**Problem statement**
Below are records; reply with nothing but the number of lines in them that contain "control".

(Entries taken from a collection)
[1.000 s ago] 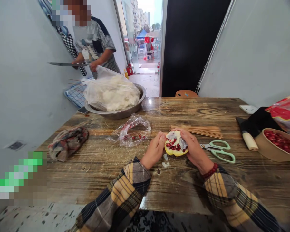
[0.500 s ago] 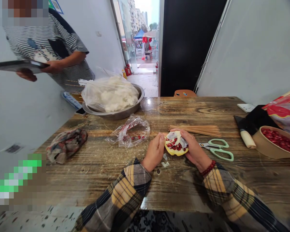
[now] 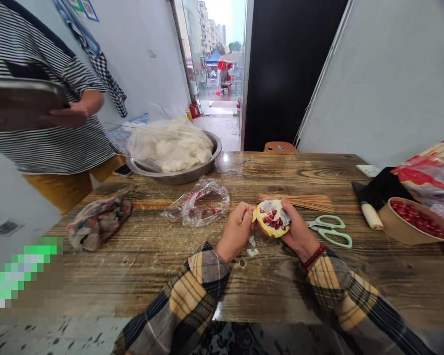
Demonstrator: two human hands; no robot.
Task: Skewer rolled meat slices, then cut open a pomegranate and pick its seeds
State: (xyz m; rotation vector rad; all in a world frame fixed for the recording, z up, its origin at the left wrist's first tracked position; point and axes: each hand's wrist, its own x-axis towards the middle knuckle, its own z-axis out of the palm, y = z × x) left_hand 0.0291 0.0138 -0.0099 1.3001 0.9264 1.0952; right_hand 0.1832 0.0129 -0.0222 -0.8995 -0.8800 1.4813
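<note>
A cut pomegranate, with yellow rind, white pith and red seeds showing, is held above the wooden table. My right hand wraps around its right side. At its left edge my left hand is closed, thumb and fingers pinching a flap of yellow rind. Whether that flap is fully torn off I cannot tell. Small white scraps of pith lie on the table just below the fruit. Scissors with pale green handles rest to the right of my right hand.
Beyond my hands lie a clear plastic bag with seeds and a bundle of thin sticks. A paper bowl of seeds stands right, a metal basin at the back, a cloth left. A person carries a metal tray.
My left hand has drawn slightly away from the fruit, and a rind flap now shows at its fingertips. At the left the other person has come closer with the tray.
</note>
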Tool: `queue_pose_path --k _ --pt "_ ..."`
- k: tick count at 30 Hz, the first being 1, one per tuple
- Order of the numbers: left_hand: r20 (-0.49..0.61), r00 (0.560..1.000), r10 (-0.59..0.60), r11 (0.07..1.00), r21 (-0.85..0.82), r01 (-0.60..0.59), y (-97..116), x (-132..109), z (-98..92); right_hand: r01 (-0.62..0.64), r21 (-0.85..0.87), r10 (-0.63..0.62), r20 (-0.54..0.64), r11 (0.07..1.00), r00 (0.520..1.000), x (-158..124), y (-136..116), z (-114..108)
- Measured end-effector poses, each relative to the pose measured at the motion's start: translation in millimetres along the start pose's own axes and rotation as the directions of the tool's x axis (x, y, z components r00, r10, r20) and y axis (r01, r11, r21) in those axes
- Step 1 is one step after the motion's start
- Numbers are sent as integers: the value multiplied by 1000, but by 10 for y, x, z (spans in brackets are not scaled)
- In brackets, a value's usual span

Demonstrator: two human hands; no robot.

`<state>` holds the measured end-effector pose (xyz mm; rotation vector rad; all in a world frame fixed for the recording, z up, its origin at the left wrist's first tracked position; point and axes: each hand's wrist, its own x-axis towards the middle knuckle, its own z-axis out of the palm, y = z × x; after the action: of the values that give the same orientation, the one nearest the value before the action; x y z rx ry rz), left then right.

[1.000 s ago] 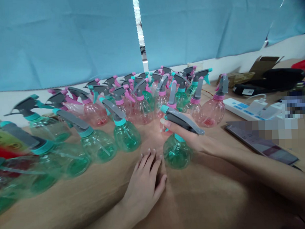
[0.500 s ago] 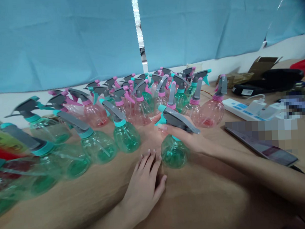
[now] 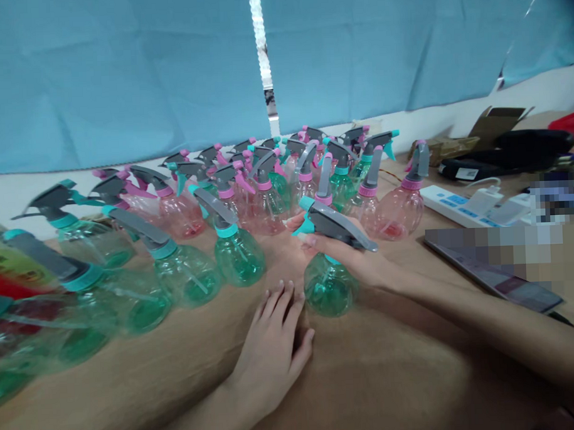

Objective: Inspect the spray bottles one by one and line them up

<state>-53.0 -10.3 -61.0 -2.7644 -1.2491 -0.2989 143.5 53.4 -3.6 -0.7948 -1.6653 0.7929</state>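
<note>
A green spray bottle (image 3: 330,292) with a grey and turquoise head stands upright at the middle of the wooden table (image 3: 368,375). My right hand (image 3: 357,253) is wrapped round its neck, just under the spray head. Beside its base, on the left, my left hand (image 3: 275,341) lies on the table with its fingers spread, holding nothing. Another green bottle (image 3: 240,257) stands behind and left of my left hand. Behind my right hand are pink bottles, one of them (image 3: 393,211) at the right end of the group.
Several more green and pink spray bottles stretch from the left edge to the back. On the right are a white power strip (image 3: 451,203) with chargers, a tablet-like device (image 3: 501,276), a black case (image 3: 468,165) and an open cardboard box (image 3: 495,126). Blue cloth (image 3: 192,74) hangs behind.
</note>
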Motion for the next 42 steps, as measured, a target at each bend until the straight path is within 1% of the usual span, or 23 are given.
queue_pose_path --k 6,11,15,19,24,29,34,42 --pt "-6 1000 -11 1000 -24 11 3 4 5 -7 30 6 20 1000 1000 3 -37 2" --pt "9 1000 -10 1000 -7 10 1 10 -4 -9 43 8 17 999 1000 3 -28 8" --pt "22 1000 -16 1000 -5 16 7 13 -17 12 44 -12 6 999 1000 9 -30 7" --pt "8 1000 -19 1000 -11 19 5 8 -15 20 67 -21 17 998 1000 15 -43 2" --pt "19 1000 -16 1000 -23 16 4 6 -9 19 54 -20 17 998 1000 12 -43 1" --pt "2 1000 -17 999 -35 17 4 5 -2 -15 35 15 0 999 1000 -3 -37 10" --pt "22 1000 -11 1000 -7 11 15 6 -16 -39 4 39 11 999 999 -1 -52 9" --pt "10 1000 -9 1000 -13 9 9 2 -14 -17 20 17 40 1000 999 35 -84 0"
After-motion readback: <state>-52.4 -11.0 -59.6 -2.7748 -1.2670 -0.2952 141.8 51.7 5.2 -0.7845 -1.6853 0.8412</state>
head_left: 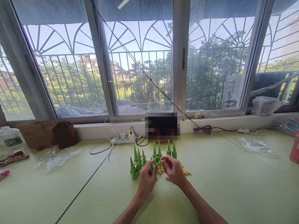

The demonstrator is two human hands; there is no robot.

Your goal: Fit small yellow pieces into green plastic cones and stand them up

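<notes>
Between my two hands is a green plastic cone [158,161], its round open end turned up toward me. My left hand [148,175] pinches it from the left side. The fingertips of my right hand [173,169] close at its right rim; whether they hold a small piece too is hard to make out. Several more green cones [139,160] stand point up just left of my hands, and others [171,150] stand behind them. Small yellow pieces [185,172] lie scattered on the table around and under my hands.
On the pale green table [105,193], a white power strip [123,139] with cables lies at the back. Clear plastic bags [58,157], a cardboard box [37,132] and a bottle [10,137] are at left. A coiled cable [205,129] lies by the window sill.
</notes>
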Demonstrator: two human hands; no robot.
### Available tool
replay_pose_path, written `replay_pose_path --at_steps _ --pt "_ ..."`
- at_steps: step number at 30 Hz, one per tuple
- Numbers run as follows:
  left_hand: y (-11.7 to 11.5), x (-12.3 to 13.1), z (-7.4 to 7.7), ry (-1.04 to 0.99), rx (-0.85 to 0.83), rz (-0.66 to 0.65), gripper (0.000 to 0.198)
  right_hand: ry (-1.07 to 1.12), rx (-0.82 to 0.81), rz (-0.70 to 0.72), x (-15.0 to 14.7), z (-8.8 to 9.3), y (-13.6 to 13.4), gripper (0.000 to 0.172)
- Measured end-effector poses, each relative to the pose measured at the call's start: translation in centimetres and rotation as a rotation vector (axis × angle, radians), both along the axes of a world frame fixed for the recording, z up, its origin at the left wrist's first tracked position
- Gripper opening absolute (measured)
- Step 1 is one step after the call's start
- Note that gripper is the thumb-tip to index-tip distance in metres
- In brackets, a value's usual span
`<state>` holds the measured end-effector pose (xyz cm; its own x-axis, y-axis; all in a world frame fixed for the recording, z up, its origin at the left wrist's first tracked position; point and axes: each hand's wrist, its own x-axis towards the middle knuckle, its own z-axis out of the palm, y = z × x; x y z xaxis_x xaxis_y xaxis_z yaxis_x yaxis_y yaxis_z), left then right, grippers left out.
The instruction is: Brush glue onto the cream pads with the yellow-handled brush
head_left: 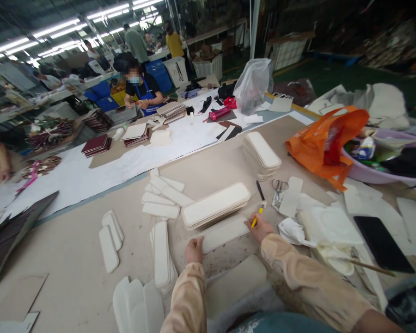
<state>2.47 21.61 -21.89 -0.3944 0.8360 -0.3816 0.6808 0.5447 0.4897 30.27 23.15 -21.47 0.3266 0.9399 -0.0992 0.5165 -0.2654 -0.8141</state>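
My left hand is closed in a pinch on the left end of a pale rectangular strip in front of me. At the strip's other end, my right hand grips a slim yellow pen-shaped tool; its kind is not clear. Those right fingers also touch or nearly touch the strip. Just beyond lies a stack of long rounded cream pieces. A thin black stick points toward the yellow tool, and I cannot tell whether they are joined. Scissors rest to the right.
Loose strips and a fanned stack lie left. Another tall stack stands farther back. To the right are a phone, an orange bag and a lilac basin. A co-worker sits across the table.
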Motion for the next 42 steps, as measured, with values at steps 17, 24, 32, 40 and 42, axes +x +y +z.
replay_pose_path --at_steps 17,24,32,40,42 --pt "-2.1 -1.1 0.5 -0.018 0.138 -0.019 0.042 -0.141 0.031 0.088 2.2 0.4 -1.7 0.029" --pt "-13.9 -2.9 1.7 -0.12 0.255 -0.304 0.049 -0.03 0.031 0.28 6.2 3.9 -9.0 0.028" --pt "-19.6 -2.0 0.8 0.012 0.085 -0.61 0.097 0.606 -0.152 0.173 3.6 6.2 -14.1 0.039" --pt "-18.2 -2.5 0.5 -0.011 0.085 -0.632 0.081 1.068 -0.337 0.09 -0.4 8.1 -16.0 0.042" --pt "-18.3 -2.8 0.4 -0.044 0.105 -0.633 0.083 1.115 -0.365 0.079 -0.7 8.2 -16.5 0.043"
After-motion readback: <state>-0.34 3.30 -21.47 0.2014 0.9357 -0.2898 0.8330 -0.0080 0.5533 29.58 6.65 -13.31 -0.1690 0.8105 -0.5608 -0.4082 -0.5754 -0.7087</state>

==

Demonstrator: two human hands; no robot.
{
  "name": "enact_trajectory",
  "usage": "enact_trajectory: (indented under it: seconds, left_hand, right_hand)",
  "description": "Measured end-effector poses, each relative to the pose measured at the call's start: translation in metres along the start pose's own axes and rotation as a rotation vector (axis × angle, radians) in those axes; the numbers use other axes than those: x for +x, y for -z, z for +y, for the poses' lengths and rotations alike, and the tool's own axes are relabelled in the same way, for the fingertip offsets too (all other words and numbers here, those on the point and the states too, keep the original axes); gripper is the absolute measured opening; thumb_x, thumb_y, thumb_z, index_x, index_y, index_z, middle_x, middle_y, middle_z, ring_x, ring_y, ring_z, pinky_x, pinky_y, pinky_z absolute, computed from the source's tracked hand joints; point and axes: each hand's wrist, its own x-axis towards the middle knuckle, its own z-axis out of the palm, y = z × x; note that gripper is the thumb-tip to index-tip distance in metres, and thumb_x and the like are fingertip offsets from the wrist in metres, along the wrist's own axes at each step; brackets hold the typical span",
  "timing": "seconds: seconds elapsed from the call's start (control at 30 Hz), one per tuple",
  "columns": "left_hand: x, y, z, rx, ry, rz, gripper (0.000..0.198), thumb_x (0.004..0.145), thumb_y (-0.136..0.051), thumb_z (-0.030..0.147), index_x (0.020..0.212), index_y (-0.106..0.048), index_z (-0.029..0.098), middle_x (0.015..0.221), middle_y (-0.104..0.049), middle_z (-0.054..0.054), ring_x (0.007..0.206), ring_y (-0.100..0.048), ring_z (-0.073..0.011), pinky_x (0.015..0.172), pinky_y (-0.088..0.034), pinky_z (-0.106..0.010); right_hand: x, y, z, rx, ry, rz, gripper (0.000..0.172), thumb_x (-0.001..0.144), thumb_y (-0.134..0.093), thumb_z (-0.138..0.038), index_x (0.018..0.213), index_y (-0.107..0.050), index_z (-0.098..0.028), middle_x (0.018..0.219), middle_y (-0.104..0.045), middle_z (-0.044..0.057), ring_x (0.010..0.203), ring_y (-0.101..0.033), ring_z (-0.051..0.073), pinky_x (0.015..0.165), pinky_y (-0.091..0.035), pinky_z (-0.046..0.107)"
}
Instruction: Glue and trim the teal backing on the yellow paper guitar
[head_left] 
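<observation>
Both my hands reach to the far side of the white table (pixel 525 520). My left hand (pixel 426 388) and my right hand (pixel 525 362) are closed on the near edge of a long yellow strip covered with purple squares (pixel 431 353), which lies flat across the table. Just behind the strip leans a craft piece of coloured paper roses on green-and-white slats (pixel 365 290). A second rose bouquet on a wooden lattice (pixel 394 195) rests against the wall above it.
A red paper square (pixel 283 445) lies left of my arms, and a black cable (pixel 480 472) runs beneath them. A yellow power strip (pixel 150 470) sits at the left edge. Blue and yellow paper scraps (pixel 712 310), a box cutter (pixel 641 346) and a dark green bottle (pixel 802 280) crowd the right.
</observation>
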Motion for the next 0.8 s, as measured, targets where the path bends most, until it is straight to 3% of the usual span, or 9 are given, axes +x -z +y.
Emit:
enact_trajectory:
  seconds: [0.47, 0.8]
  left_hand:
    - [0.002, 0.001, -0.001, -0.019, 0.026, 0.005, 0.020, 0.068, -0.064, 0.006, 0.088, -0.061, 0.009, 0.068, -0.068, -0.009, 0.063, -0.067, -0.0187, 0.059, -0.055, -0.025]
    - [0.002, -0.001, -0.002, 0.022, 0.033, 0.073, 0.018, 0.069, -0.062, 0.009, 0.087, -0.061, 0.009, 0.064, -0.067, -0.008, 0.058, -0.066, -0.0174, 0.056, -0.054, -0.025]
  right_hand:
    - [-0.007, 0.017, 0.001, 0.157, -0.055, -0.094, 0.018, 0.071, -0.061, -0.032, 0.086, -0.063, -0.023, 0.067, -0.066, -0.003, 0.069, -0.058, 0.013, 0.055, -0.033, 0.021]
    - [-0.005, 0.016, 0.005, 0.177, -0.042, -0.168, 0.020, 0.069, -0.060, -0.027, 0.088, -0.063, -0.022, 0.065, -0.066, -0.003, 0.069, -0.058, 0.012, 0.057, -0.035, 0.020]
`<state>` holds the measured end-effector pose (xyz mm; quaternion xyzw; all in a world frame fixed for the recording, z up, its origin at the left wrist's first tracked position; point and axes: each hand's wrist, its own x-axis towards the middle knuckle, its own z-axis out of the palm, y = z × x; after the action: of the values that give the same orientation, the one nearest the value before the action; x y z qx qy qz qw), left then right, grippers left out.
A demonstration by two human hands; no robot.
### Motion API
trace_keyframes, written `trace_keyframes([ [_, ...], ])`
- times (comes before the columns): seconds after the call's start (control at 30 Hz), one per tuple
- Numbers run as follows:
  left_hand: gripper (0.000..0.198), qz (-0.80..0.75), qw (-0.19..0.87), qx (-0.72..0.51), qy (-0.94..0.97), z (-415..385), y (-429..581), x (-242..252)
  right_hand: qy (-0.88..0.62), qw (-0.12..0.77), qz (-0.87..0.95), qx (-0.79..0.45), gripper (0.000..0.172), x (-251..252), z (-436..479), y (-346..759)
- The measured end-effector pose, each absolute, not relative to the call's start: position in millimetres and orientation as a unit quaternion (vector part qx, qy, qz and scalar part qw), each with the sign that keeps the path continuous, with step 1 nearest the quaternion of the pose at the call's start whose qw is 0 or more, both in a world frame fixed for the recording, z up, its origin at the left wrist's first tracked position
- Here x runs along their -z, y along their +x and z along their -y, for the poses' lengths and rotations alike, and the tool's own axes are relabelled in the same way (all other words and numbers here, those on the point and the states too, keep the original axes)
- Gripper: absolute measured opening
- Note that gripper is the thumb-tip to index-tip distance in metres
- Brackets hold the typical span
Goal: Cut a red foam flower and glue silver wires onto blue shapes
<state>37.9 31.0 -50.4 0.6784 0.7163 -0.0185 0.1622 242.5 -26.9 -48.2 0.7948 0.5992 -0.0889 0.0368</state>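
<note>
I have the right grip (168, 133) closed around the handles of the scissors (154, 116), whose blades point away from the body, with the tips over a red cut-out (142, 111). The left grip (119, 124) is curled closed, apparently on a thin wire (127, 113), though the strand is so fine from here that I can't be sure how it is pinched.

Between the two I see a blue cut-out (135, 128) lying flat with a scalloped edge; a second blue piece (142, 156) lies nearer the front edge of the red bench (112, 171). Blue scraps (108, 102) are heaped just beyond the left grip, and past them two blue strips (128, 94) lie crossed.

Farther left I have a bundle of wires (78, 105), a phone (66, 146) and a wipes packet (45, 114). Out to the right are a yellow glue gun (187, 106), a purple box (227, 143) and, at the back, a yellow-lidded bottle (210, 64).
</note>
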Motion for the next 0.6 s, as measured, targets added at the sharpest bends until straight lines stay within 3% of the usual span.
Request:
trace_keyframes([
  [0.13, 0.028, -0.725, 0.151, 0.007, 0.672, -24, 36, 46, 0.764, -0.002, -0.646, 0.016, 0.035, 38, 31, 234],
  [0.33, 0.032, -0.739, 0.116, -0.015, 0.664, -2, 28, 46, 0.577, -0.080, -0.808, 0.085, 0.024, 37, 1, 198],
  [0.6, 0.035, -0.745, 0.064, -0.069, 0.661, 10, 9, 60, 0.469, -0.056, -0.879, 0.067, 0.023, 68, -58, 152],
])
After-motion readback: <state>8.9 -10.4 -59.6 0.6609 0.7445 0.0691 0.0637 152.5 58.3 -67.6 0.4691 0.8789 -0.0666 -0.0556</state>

**Completed task**
2